Elasticsearch-hadoop inserting query as field

Hello,
I am trying to use elasticsearch-hadoop v5.6.2 with pyspark and I have the following issue. The sample code is very simple just to det the hang of it:

df = spark.read.format('org.elasticsearch.spark.sql').load('index/type')
df.printSchema()

What I get as a result contains the following:

|-- query: struct (nullable = true)
|    |-- match_all: struct (nullable = true)

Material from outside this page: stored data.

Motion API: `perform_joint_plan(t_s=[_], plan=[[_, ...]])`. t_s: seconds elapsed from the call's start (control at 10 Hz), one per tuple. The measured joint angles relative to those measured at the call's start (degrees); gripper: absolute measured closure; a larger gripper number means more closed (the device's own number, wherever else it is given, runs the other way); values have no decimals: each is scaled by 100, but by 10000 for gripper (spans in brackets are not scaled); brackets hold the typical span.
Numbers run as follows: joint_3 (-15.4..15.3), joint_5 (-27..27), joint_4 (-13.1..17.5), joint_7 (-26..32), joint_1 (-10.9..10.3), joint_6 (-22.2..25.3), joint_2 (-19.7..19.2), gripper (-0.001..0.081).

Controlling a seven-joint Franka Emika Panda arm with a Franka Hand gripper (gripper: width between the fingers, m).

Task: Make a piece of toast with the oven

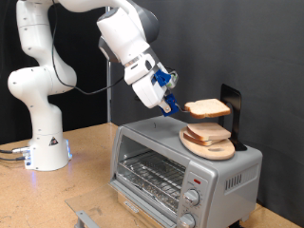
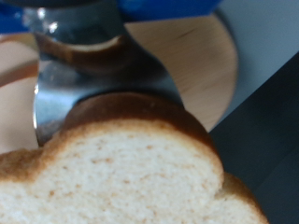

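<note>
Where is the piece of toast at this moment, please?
In the exterior view the piece of toast is right of centre, held by the pincer just above the round wooden board on the oven.

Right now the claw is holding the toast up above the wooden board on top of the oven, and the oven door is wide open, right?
Not quite: the oven door is shut, as the exterior view shows. The claw does hold the toast above the board on the oven.

The oven [image 1: 180, 160] stands on the tabletop [image 1: 85, 176], towards the exterior view's right. On its roof lies a round board [image 1: 209, 144]. The piece of toast [image 1: 207, 108] hangs above that board, between the fingers [image 1: 175, 105] of the gripper [image 1: 173, 103], just to its left. The arm's base [image 1: 46, 152] stands at the left.
</note>
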State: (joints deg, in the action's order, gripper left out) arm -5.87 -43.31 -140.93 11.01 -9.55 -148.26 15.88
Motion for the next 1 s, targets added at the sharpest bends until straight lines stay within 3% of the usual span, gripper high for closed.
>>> perform_joint_plan(t_s=[0.4,1.0], plan=[[57,-196,-154,224,13,106,144,350],[808,-335,-1068,1016,181,361,1003,350]])
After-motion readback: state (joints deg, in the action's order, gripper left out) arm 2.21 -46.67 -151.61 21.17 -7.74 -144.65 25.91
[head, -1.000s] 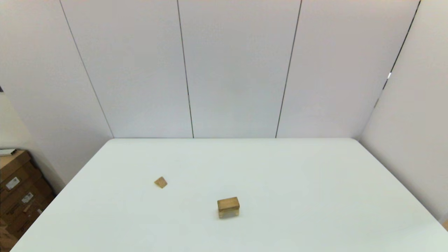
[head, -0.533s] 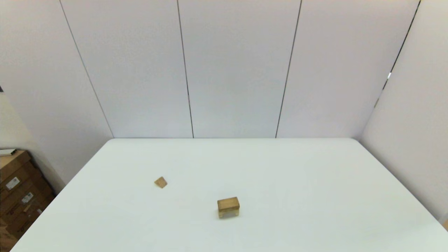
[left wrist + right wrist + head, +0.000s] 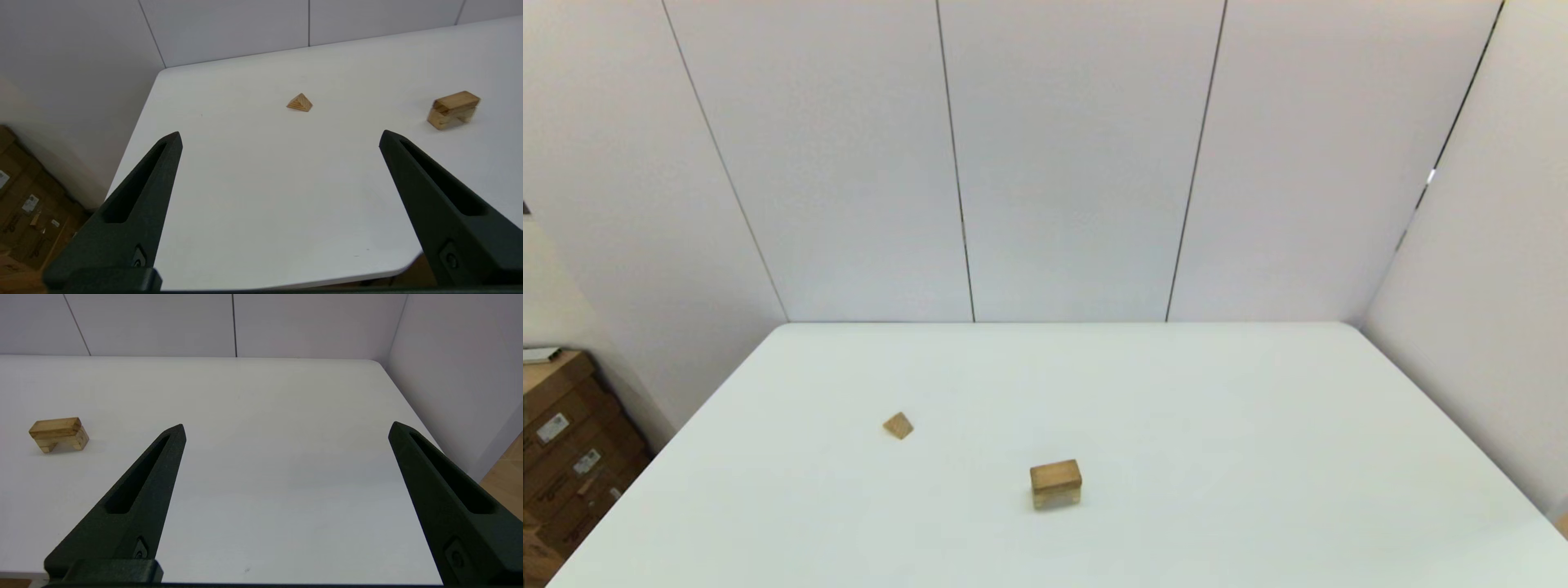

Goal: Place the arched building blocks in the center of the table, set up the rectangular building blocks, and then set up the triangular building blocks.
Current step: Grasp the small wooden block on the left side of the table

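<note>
From my seat both arms are pulled back at the near edge of the table [image 3: 1258, 408] and neither shows up on the head camera, so I'm going by the wrist cams here.

Left gripper [image 3: 280, 136]: fingers spread wide apart, nothing between them, touching nothing. It hangs over the near left part of the tabletop. The triangular block [image 3: 300, 102] lies ahead of it, almost in line with the gap between the fingers but well beyond the tips, resting flat on the table with its grain lines showing. Further off toward the gripper's right side is the arched block [image 3: 451, 112], standing on its two legs with the notch facing down, and the rectangular slab [image 3: 455, 101] is lying flat on top of it.

Right gripper [image 3: 286, 428]: same story, fingers wide apart, holding nothing, contacting nothing. It's over the near right part of the table. The arched block [image 3: 61, 442] with the slab [image 3: 55, 428] on it sits well off to this gripper's left side, outside the left finger and ahead of the tip.

On the head camera the stacked pair [image 3: 1056, 483] is roughly mid-table, and the triangular block [image 3: 898, 425] is well apart from it, farther left and a bit farther back.
</note>
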### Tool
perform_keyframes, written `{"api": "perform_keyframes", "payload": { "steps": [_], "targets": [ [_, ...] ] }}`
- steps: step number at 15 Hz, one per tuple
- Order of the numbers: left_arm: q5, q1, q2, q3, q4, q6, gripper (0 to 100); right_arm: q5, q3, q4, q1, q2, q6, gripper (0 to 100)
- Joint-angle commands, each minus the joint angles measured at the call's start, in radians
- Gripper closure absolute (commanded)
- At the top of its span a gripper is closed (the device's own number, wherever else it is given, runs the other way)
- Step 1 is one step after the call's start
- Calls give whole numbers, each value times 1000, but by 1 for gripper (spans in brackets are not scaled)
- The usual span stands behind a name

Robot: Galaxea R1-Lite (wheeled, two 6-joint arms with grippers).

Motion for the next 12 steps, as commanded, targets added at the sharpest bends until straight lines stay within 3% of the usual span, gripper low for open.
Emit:
{"api": "perform_keyframes", "payload": {
  "steps": [1,6,12],
  "targets": [
    [-16,0,319,-204,19,3,0,1,0,0,0,0,0,0],
    [-13,0,861,-428,2,-1,0,1,0,0,0,0,0,0],
    [18,0,1480,-603,-146,-36,0,1,0,0,0,0,0,0]
  ]
}}
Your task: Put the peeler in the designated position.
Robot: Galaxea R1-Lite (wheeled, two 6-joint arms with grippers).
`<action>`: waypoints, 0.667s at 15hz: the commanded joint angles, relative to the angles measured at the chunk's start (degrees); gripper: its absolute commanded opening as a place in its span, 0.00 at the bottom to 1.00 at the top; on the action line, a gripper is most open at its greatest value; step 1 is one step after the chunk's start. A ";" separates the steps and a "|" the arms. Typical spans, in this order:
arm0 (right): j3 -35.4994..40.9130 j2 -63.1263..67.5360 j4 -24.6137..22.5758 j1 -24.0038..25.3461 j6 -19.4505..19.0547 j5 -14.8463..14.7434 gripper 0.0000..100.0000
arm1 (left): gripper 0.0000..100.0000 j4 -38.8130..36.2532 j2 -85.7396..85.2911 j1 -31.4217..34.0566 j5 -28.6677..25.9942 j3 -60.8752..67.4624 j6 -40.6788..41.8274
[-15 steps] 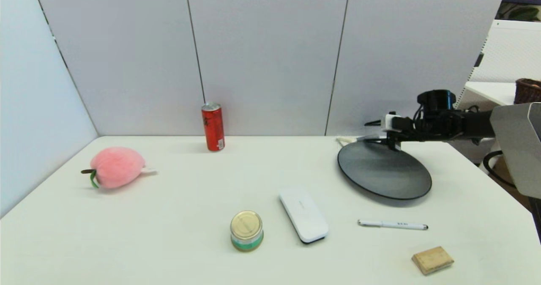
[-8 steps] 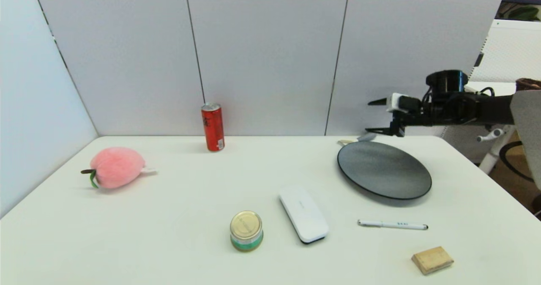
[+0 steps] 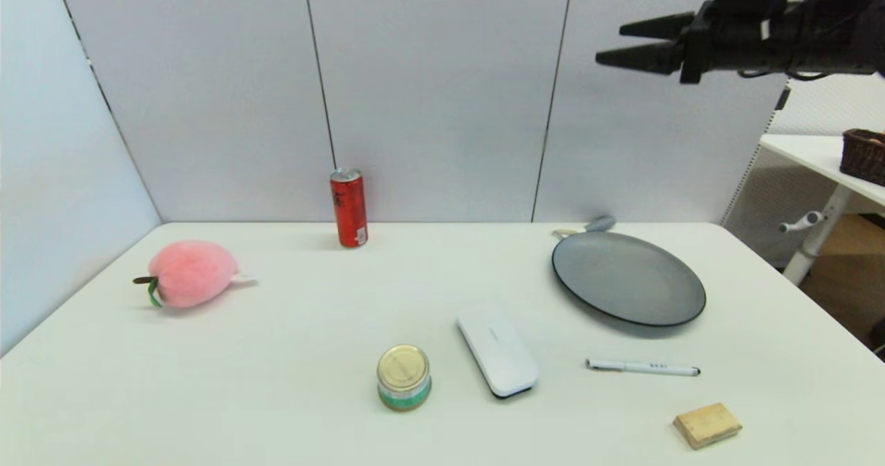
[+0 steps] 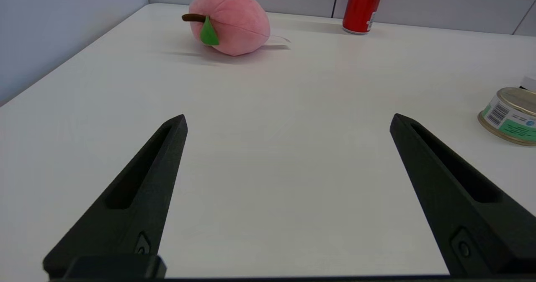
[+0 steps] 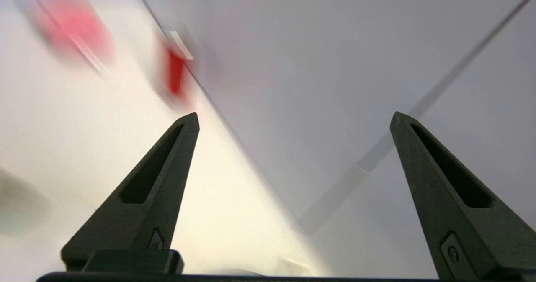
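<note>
The peeler (image 3: 588,227) lies on the white worktop (image 3: 311,328) at the far rim of the dark round plate (image 3: 628,278), its grey handle just past the plate's edge and its white head partly hidden. A red can (image 3: 348,207) stands by the back wall, a pink plush peach (image 3: 190,273) to the left, and a tin (image 3: 403,377), a white case (image 3: 496,350), a pen (image 3: 643,367) and a wooden block (image 3: 707,424) nearer. The right gripper (image 3: 612,44) hangs high above the plate, level, fingers spread, empty. The left gripper (image 4: 288,123) sits low over bare worktop, wide apart, empty.
</note>
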 commanded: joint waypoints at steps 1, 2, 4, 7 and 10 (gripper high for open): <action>13.68 -19.03 5.14 2.23 22.81 -6.55 1.00 | 1.00 -0.02 0.09 0.02 0.02 0.09 -0.06; 18.77 -22.55 7.52 2.14 22.73 -9.19 1.00 | 1.00 -0.02 0.09 0.02 0.02 0.09 -0.06; 28.35 -30.72 14.29 2.49 22.64 -16.57 1.00 | 1.00 -0.02 0.09 0.02 0.02 0.09 -0.06; 44.09 -42.50 20.61 3.72 17.19 -24.74 1.00 | 1.00 -0.02 0.09 0.02 0.02 0.09 -0.06; 59.73 -55.51 20.09 4.69 10.77 -33.27 1.00 | 1.00 -0.02 0.09 0.02 0.02 0.09 -0.06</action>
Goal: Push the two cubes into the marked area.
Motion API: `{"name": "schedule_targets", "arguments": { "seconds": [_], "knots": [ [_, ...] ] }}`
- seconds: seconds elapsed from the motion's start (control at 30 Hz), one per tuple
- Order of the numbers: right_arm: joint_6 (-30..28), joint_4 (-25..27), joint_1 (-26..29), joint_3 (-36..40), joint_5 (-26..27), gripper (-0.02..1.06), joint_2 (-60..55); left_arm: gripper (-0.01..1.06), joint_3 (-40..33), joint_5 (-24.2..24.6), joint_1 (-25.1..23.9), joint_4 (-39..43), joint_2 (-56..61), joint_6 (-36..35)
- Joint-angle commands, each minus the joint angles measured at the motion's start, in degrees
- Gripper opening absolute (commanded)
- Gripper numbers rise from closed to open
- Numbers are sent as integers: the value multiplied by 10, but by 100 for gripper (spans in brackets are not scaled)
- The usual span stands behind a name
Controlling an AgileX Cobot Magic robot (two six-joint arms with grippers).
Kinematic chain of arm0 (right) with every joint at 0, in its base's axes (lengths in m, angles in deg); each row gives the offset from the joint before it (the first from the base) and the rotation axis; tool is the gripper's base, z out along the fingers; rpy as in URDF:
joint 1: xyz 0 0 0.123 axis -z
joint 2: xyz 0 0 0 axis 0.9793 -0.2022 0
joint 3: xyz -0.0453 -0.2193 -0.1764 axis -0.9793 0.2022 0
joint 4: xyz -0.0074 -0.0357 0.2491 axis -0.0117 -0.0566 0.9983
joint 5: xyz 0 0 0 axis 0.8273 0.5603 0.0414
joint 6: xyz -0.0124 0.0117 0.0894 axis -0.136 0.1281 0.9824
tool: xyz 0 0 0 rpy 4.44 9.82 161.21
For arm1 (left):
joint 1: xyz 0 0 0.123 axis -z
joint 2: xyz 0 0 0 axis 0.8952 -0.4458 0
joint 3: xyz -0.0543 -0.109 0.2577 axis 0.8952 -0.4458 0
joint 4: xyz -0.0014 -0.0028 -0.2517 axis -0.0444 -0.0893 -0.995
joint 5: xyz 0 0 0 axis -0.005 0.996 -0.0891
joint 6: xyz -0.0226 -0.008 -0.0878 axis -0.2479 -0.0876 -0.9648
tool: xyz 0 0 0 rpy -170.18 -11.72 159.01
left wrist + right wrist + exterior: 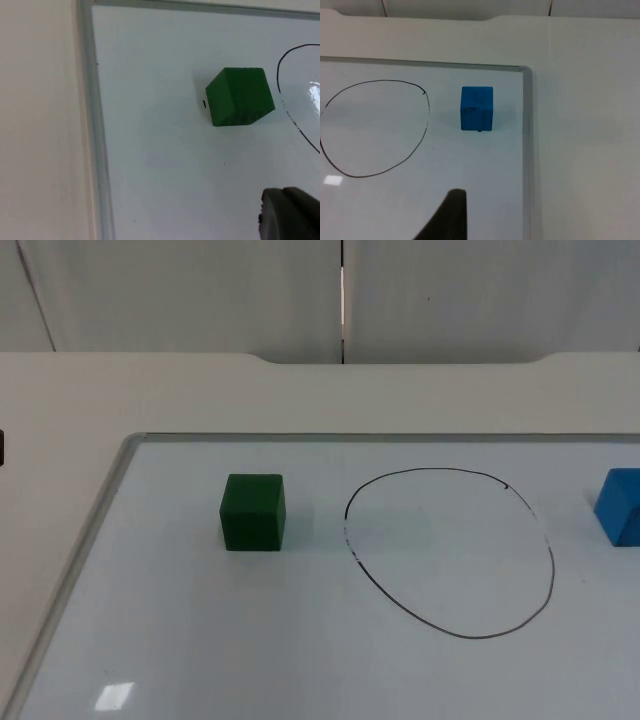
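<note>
While the green cube (252, 511) sits left of the drawn circle (450, 552) and the blue cube (621, 506) right, no readable writing appears; I cannot tell either gripper's state.

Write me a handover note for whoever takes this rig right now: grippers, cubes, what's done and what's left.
Left gripper: a fingertip shows above the whiteboard, short of the green cube; touching nothing.
Right gripper: a fingertip shows above the board, short of the blue cube; touching nothing.
Green cube sits outside the drawn circle, on its left in the top view. Blue cube sits outside on the circle's right, near the board's frame.
Done: nothing; neither cube is in the circle.
Left: push both cubes in.
</note>
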Motion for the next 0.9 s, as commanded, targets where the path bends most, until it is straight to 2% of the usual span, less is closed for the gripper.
{"name": "schedule_targets", "arguments": {
  "seconds": [0.0,0.13,0.3,0.87],
  "knots": [
    [0,-3,3,1,4,105,2,0,3,-4,-1,-28,-16,8],
    [0,-5,3,1,4,105,2,0,3,-6,-1,-52,-33,35],
    [0,-5,3,1,4,105,2,0,3,-26,-1,-54,-61,36],
    [0,-5,3,1,4,105,2,0,3,-29,-1,-105,-100,76]
  ]
}}
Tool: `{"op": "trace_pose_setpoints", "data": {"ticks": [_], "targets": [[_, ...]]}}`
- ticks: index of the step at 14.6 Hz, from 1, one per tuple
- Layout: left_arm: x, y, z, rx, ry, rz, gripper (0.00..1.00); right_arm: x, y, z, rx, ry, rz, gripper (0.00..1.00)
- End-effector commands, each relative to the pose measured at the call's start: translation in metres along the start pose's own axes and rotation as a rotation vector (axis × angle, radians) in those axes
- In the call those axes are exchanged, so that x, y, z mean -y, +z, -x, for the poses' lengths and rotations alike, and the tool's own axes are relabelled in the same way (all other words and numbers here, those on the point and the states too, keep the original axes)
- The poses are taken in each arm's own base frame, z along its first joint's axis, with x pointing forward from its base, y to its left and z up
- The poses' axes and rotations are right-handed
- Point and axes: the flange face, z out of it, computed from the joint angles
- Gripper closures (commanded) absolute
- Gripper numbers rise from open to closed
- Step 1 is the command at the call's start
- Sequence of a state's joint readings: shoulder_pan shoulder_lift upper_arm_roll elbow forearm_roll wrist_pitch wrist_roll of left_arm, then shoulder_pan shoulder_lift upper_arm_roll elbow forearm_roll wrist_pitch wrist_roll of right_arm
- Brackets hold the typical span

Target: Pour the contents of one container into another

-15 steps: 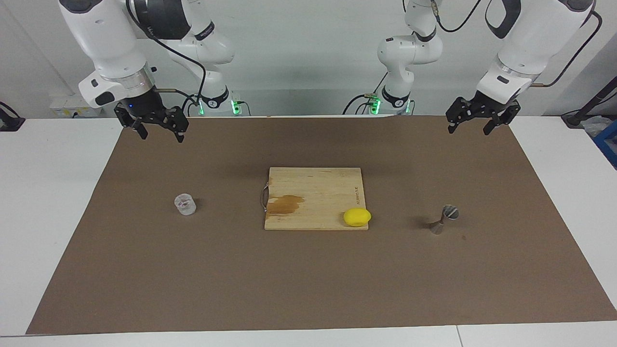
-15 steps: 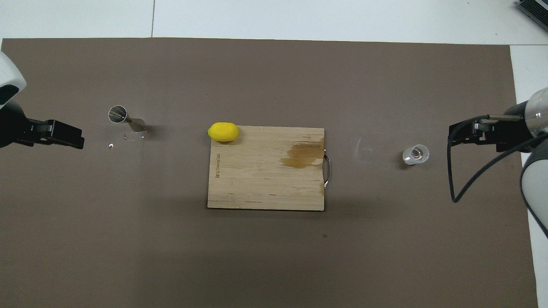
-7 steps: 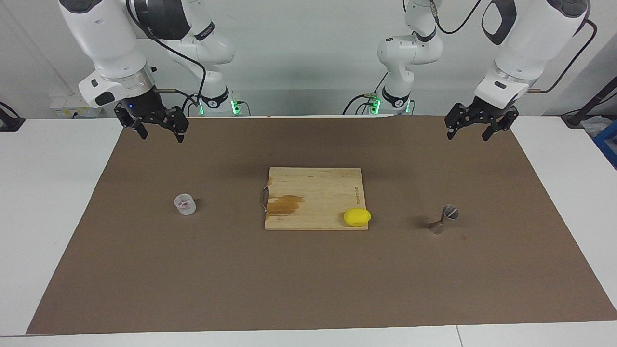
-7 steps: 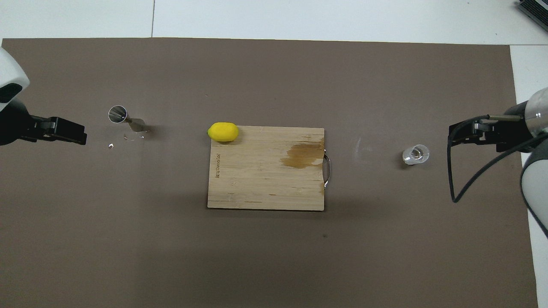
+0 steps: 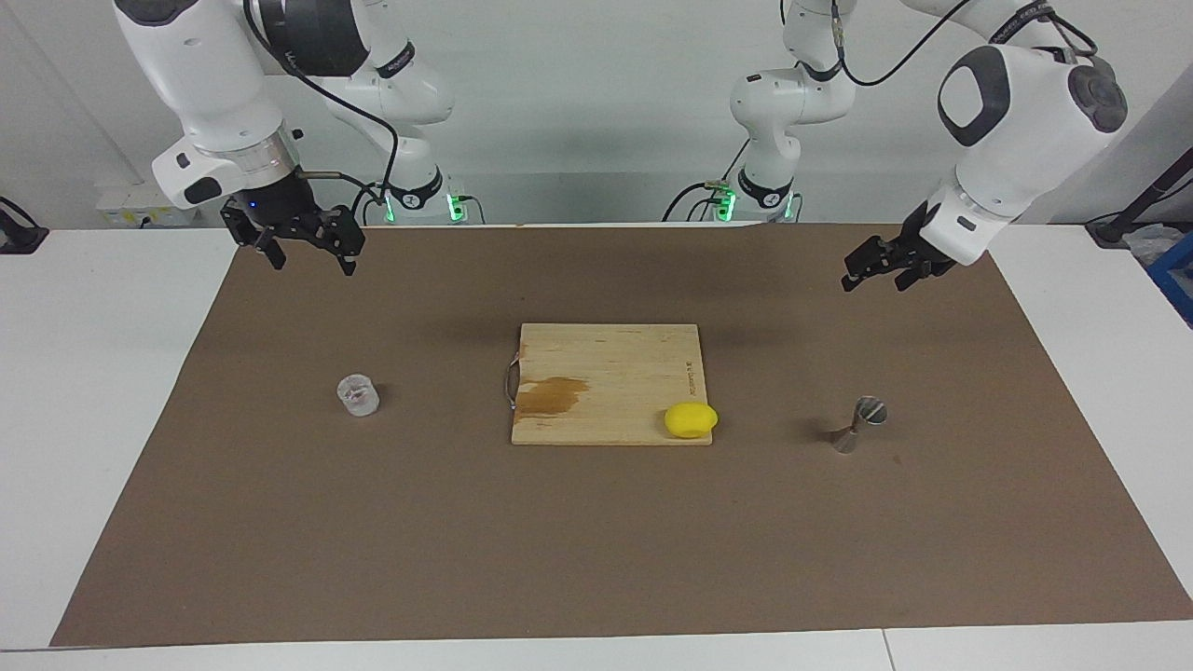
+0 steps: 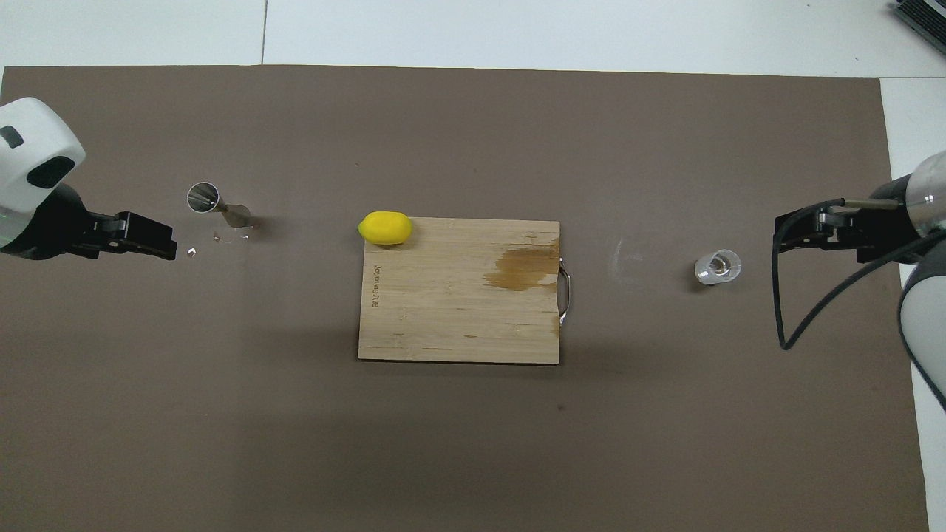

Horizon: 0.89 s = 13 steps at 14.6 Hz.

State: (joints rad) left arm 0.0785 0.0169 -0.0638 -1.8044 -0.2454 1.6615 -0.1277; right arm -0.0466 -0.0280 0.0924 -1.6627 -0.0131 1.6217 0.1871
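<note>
Plainly, the clear cup (image 5: 358, 395) (image 6: 717, 267), short and cylindrical, stands upright toward the right arm's end of the brown mat (image 5: 596, 522). The steel jigger (image 5: 858, 424) (image 6: 217, 207), hourglass-shaped, stands toward the left arm's end, its open cone up. Between them lies a cutting board (image 5: 596, 368) bearing a lemon (image 5: 691, 420). Both the right gripper (image 5: 300, 244) and the left gripper (image 5: 873, 270) hang empty, fingers spread, over the mat's edge nearest the robots.
</note>
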Motion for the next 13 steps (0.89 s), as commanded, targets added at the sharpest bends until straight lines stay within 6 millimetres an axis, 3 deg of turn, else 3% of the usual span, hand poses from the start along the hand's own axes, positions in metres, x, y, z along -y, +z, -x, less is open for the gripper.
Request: {"op": "trace_pose_setpoints", "data": {"ticks": [1,4,9,13], "targets": [[0.028,0.019,-0.011,-0.011,-0.288,0.142,0.00,-0.002,0.001,0.002,0.000,0.015,-0.020,0.00],[0.054,0.050,-0.019,0.005,-0.644,0.352,0.00,-0.002,0.001,0.002,0.000,0.013,-0.020,0.00],[0.084,0.083,-0.030,0.117,-1.226,0.672,0.00,-0.002,0.001,0.002,0.000,0.015,-0.020,0.00],[0.107,0.125,-0.050,0.258,-1.462,0.805,0.00,-0.002,0.001,0.002,0.000,0.015,-0.020,0.00]]}}
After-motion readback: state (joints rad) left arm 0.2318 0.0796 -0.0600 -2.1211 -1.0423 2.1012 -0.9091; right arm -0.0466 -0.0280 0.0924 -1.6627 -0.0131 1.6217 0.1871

which does not exist in my index mapping leading to an exception being raised. Sometimes having ran a job that contained a filter and trying to run a job after that without filtering adds the filtering query in the schema like this

|-- query: struct (nullable = true)
 |    |-- bool: struct (nullable = true)
 |    |    |-- filter: struct (nullable = true)
 |    |    |    |-- exists: struct (nullable = true)
 |    |    |    |    |-- field: string (nullable = true)
 |    |    |    |-- term: struct (nullable = true)
 |    |    |    |    |-- http_user: string (nullable = true)
 |    |    |-- must: struct (nullable = true)
 |    |    |    |-- match_all: struct (nullable = true)
 |    |-- match_all: struct (nullable = true)
 |-- received_from: string (nullable = true)

Jobs were ran in different indexes both in local mode (--master=local) and in cluster mode using mesos as cluster manager. What could be the issue?

1 Like

If you configure your index with dynamic mapping disabled, then any call that tries to add new fields to the mapping without calling the mapping end point directly should fail. It's possible that something is sending a query as part of an index request instead of a search request.

This topic was automatically closed 28 days after the last reply. New replies are no longer allowed.